● Description of the task: Search the records for the string "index", then copy each line where it appears.
Top of Supplied records
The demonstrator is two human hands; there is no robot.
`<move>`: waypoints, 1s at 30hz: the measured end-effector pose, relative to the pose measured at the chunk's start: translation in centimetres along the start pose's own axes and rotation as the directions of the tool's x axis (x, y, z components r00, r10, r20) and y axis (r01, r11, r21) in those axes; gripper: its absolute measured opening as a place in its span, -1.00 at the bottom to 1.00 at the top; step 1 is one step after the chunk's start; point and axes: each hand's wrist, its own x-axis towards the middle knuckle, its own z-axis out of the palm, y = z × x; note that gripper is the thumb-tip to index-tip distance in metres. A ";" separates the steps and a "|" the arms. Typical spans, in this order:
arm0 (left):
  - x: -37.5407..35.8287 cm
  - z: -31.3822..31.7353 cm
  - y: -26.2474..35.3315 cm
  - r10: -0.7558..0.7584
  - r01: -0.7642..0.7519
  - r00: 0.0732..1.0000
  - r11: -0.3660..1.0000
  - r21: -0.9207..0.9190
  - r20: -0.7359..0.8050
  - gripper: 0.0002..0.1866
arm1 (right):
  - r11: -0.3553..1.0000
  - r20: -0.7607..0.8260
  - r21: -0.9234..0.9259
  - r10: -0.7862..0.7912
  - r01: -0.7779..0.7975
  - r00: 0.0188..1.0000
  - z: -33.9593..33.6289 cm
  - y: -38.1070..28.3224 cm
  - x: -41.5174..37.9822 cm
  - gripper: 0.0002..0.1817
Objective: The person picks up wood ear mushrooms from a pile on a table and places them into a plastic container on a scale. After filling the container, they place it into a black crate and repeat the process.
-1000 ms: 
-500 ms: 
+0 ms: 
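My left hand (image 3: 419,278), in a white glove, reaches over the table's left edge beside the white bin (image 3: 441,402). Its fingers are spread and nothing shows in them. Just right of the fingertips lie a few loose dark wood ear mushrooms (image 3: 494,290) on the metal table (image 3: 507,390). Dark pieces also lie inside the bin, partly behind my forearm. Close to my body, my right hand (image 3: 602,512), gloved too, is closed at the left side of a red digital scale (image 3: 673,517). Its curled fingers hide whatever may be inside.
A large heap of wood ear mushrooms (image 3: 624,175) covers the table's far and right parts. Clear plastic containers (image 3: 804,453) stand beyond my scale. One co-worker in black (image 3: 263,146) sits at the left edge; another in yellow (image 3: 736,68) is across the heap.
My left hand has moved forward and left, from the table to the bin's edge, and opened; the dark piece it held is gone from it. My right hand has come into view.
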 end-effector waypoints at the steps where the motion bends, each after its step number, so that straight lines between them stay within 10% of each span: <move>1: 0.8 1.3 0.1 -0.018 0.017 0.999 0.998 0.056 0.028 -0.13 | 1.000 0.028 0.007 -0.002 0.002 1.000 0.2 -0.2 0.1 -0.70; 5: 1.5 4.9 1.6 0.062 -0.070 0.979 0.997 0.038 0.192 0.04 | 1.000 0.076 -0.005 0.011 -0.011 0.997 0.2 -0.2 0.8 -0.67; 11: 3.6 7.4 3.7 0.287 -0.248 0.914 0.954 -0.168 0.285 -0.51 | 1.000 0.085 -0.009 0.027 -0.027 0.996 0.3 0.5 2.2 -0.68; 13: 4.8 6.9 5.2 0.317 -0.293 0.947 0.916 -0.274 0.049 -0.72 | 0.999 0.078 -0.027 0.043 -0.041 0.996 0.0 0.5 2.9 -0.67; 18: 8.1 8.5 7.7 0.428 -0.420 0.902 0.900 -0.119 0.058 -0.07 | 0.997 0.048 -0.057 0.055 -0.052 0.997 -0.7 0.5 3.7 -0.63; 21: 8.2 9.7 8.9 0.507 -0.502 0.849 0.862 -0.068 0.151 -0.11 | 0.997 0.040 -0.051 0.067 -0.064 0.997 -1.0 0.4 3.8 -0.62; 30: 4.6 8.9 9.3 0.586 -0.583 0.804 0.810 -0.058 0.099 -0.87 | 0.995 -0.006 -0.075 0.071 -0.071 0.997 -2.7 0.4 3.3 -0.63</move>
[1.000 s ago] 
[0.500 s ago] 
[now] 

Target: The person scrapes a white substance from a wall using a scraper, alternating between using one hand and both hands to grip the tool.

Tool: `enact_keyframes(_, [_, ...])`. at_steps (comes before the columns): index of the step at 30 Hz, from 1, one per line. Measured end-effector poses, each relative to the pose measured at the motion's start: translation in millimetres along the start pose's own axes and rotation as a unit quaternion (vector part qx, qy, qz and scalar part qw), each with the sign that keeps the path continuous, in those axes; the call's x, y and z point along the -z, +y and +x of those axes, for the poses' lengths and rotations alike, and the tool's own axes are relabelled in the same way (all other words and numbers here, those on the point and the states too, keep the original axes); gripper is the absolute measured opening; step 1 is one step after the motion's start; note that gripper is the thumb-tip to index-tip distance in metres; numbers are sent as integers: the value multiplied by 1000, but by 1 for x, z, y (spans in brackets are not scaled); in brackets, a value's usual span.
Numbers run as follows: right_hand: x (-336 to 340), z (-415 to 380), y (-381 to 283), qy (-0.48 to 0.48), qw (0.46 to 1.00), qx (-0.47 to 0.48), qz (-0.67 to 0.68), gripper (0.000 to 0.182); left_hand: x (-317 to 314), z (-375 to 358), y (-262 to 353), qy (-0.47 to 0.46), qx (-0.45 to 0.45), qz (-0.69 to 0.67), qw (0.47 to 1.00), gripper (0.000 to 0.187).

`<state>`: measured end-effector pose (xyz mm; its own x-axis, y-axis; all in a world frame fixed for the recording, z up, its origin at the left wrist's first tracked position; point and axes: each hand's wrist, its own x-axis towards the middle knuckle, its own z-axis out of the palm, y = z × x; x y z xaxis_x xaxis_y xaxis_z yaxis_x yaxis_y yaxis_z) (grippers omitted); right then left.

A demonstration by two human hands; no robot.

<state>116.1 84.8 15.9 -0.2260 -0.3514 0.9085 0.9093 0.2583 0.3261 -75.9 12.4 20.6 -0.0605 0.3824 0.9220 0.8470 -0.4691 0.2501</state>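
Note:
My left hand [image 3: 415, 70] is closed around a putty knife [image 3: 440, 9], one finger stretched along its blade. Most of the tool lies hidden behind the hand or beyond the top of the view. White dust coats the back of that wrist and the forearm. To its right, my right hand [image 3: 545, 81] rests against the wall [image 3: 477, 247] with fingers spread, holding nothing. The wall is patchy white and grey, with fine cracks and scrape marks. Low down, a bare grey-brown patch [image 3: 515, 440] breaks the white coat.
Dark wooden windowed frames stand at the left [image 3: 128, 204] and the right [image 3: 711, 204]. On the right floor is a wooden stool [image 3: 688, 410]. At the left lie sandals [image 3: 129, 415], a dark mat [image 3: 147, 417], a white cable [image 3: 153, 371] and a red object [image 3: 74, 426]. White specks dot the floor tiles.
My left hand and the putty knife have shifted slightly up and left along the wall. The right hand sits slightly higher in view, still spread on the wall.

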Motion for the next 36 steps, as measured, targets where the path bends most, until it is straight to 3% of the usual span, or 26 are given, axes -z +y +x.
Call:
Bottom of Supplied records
● Solved exercise:
`<move>`: waypoints, 1s at 30hz: the measured end-effector pose, relative to the pose measured at the chunk's start: translation in centimetres along the start pose's own axes and rotation as the directions of the tool's x axis (x, y, z components r00, r10, r20) and y axis (r01, r11, r21) in those axes; gripper: its absolute measured opening as a place in its span, -1.00 at the bottom to 1.00 at the top; step 1 is one step after the chunk's start; point and axes: each hand's wrist, its own x-axis towards the middle knuckle, its own z-axis out of the palm, y = z × x; note that gripper is the thumb-tip to index-tip distance in metres. A ";" separates the steps and a "|" the arms. Typical spans, in this order:
Tool: `enact_keyframes(_, [_, ...])`. at_steps (comes before the columns): index of the step at 30 Hz, from 1, one per line. Measured end-effector poses, each relative to the pose measured at the motion's start: translation in millimetres along the start pose's own axes and rotation as a unit quaternion (vector part qx, qy, qz and scalar part qw), each with the sign that keeps the path continuous, in those axes; the call's x, y and z point along the -z, +y and +x of those axes, for the poses' lengths and rotations alike, and the tool's own axes are relabelled in the same way (all other words and numbers here, those on the point and the states too, keep the original axes); gripper is the absolute measured opening; step 1 is one step after the motion's start; note that gripper is the thumb-tip to index-tip distance in metres; numbers are sent as integers: the value multiplied by 1000, but by 1 for x, z, y (spans in brackets are not scaled); in brackets, a value's usual span.

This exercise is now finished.